Working in the open can seem scary and a bit all or nothing. I suspect I do not help with this with my stories of the extreme ups and downs of the practice and certainly there is some risk…not as much as is often feared but it is there.
Being open is not one size fits all though. There are levels to it and significant benefits at each of them – plus you build your muscles, instincts and a thicker skin if you work your way up to going all-out.
For working in public [service] I think it looks something like this;
- Private by default. The team members are insular and work solo. Minimal communication and collaboration. Not much engagement with the wider vision or strategy. Lack of trust.
- Team level openness. Lots of communication, discussion and collaboration. Opinions are shared, retros are highly interactive and issues are shared without fear. The transparency helps build trust and the trust helps the team perform at its best.
- Org chart openness. Sharing widely across your wider DDaT (or whatever it might be called) division. Looking sideways and seeking out insights and opportunities from colleagues in other teams doing similar work. Proactively joining the dots. Sharing the rough with the smooth to help teams learn from your challenges and generally to minimise the reinvention of the bicycle (or the start-up world equivalent – reinventing the bus!).
- Departmental openness. All the above but also being open and transparent about the ways of working, methodologies etc to build bridges with other professions across Departments (yes I mean Policy mainly!). Remove some of the jargon and misconceptions about ‘digital’ by letting people see behind the curtain in an authentic manner minus the spin. Be a little vulnerable – admit that ‘digital’ isn’t always the answer…but when it is this is what good looks like.

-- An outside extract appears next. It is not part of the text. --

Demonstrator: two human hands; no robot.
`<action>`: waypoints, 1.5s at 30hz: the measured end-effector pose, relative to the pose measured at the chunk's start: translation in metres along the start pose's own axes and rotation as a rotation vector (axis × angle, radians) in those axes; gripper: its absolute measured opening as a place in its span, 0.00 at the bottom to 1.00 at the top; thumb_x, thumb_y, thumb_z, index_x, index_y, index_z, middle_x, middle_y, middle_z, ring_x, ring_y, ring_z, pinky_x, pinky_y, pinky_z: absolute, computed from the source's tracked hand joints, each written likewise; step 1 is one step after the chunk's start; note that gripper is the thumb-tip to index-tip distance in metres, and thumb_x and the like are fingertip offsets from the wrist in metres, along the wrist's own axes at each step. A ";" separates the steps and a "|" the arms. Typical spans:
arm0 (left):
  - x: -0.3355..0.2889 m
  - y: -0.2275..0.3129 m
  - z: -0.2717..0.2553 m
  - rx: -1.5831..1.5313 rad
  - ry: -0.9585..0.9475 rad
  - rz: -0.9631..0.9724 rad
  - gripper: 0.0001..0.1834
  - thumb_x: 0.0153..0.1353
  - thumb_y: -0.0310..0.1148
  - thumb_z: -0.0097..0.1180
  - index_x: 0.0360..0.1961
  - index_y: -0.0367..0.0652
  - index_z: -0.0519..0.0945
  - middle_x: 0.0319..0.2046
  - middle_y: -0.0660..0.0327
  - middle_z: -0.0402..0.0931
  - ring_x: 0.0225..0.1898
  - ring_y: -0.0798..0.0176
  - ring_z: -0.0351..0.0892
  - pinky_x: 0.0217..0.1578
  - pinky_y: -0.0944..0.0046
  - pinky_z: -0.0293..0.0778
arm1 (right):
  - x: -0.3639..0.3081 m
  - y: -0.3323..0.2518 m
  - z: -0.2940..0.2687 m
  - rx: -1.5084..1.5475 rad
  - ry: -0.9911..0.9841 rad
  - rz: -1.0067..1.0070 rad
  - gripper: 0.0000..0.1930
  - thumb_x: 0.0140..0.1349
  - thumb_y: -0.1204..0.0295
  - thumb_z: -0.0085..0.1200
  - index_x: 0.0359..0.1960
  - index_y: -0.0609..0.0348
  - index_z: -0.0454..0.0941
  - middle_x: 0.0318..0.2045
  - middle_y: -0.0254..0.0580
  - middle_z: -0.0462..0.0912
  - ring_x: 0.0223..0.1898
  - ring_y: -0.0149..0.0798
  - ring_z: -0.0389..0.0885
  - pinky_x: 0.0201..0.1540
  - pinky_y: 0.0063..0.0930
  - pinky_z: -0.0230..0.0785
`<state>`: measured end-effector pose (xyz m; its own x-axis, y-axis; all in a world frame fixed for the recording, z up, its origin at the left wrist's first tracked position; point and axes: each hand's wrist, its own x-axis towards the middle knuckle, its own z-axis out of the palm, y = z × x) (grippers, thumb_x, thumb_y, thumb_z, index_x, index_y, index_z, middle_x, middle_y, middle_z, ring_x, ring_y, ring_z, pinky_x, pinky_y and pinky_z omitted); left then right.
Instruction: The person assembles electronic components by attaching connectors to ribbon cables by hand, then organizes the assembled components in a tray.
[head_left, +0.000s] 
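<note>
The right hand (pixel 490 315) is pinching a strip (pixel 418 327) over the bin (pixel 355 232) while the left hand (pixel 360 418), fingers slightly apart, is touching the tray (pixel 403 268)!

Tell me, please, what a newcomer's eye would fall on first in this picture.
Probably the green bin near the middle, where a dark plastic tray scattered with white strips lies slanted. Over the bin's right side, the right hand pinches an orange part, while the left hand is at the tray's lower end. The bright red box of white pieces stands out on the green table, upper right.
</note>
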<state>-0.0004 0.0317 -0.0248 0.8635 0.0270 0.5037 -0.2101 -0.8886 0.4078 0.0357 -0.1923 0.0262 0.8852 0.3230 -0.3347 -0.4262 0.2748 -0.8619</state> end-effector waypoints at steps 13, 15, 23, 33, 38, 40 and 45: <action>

- Public service open. Seek out opportunities to scale your openness across the public service (here and internationally.) Embrace the network and share your wins and challenges widely and find teams facing the same or similar issues all over the place. So many of the problems teams are working on have similar roots and journeys – the more we work together the better we can deliver for the public.
- Work in the open. Take this practice to the open web and ride the rollercoaster of risk vs reward but when serendipity hits it can be a gamechanger.
The continuum is also true of organisation behaviour and appetite for openness as well.
In tech circles you have everything from Palantir, which makes the CIA look like Wikipedia, through to Gitlab, where openness and transparency is truly radical. Between those extremes everyone from Apple to Alphabet to Meta to Microsoft to Intel land at different points (for the record Apple nearest the secretive end of things and Intel at the open end – the other three are inconsistent!).
…and yes, the appetite for openness changes over time. External environments evolve or leadership moves on and different cultures emerge. The most stark example of this I think was demonstrated by the way GDS changed from the early days of 2012-2015 to the nadir of openness around 2020-2023.
Anyway – find the level you are comfortable with and level up in your own time. It is worth the risk.